◆ Work instruction ◆
Nothing but the data below, returned exactly, should appear in the answer.

----- Data excerpt

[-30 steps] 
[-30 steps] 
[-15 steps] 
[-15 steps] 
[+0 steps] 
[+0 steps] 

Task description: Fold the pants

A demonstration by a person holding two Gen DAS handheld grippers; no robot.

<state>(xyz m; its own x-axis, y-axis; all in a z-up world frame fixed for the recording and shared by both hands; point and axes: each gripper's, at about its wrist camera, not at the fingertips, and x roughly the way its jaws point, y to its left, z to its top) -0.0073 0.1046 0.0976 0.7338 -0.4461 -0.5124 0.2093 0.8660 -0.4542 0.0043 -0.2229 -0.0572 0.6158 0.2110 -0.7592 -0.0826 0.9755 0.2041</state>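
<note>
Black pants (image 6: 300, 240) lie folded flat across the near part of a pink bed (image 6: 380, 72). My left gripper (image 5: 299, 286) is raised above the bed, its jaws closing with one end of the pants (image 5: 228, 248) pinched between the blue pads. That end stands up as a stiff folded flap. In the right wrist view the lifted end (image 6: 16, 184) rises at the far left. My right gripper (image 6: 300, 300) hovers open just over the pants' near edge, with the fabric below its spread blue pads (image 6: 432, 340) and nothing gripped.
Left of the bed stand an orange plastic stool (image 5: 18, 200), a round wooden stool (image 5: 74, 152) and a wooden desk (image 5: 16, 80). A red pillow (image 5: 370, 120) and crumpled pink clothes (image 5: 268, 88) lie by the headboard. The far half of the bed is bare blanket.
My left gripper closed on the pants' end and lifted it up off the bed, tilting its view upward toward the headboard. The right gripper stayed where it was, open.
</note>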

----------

◆ The answer ◆
[-30 steps] 
[-30 steps] 
[-15 steps] 
[-15 steps] 
[+0 steps] 
[+0 steps] 

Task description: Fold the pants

A demonstration by a person holding two Gen DAS handheld grippers; no robot.

<state>(xyz m; its own x-axis, y-axis; all in a z-up world frame fixed for the recording and shared by both hands; point and axes: each gripper's, at about its wrist camera, not at the fingertips, and x roughly the way its jaws point, y to its left, z to its top) -0.0073 0.1046 0.0976 0.7338 -0.4461 -0.5124 0.2093 0.8660 -0.4542 0.0043 -0.2229 -0.0572 0.6158 0.2110 -0.7592 -0.0826 0.9755 0.2041</state>
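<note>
Black pants (image 6: 300, 240) lie folded flat across the near part of a pink bed (image 6: 380, 72). My left gripper (image 5: 299, 286) is raised above the bed, its jaws closing with one end of the pants (image 5: 228, 248) pinched between the blue pads. That end stands up as a stiff folded flap. In the right wrist view the lifted end (image 6: 16, 184) rises at the far left. My right gripper (image 6: 300, 300) hovers open just over the pants' near edge, with the fabric below its spread blue pads (image 6: 432, 340) and nothing gripped.
Left of the bed stand an orange plastic stool (image 5: 18, 200), a round wooden stool (image 5: 74, 152) and a wooden desk (image 5: 16, 80). A red pillow (image 5: 370, 120) and crumpled pink clothes (image 5: 268, 88) lie by the headboard. The far half of the bed is bare blanket.
My left gripper closed on the pants' end and lifted it up off the bed, tilting its view upward toward the headboard. The right gripper stayed where it was, open.
</note>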

Here the output is complete.